The truth value of an array with more than one element is ambiguous. Use a.any() or a.all()

Use numpy.where. Optionally, use exponential notation for floating point numbers.

import numpy as np

def f(x, d, h, L):
    return np.where(x < d, h*(x/d), (L - x)/(L - d))

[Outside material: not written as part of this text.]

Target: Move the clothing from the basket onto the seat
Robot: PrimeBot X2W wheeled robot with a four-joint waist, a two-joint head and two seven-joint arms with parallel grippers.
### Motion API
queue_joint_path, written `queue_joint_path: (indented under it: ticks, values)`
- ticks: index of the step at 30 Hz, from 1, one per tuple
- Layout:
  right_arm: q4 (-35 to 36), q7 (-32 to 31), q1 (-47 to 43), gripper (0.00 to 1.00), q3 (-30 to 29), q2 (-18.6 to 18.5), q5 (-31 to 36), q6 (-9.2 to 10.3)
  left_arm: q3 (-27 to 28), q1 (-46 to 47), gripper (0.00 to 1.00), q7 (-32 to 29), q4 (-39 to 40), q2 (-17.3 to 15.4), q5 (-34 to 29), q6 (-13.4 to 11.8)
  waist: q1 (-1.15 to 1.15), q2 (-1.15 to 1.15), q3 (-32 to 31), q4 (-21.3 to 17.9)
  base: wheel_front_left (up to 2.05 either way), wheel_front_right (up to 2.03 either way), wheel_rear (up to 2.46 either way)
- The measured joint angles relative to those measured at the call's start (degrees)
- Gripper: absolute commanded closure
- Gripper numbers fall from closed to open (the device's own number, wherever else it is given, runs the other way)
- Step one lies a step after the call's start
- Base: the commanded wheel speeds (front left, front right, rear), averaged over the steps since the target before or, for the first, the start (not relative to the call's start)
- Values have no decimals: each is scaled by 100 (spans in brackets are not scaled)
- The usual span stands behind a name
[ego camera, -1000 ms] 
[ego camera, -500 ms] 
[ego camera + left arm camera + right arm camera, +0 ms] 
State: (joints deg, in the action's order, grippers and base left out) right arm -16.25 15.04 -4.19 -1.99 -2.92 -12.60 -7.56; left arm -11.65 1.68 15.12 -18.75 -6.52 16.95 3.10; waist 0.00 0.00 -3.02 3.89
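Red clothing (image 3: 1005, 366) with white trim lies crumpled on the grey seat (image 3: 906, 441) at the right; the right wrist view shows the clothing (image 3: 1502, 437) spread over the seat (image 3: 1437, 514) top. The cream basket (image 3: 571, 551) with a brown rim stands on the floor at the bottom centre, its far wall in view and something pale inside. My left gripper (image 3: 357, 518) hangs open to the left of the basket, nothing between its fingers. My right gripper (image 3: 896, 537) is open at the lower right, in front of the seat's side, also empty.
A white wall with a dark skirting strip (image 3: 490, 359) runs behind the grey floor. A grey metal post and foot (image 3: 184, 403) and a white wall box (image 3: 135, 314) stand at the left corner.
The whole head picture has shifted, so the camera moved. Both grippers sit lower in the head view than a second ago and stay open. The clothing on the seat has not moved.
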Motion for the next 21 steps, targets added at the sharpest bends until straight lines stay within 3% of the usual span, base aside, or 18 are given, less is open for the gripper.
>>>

x = np.linspace(0,10,1000)
h = 5e-3
d = 16e-2
L = 64.52e-2

func = f(x, d, h, L)

You're focusing on the conjunction of the clauses, but it's the clauses themselves. You probably want here something like:

if numpy.all(0 <= x) and numpy.all(x < d):
    ...

See the docs for numpy.all.

I was able to solve my problem by defining x as an array an creating a cycle for evaluating every x individually, not sure if it's the most efficient way of doing it but I'm only working with 1000 iterations so it works well, here's what I did:

def f(a,d,h,L):
ans2=[]
for i in range(1000):
    if (0.<=a[i]) & (a[i]<d):
        ans=x[i]*(h/d)
        ans2.append(ans)
    elif ((d<=a[i]) & (a[i]<=L)):
        ans=h*((L-a[i])/(L-d))
        ans2.append(ans)
return ans2
L=64.52*10**(-2)
x=np.linspace(0,L,1000)
h=5*10**(-3)
d=16*10**(-2)
plot.plot(x,f(x,d,h,L))

Hope it solves somebody else's problem as well, and if it can be optimized to have be faster, I'd love to learn how.

The error is related to the fact that an array contains more than value. For instance a < 0 where a = 1 has a definitive truth value (false). However, what if a is an array. eg [-1, 0, 1], some elements are less than zero and some are greater than or equal to zero. So what what should the truth value be? To be able to create a truth value you have to specify if you want all the values to be less than zero, or for at least one value to be less than zero (any value).

Since mathematical operators on numpy arrays return arrays themselves we can call all or any on those arrays to see if all or at least one value is truthful. You would rewrite your if statement as:

if (0 <= x).all() and (x < d).all():
    ...
# alternatively
if 0 <= x.min() and x.max() < d:
    ...

Others have answered assuming that you want to apply one calculation or other depending on whether all/any values of x meet the respective conditions. I'll make a different assumption - that you want to apply f to each element of x individually.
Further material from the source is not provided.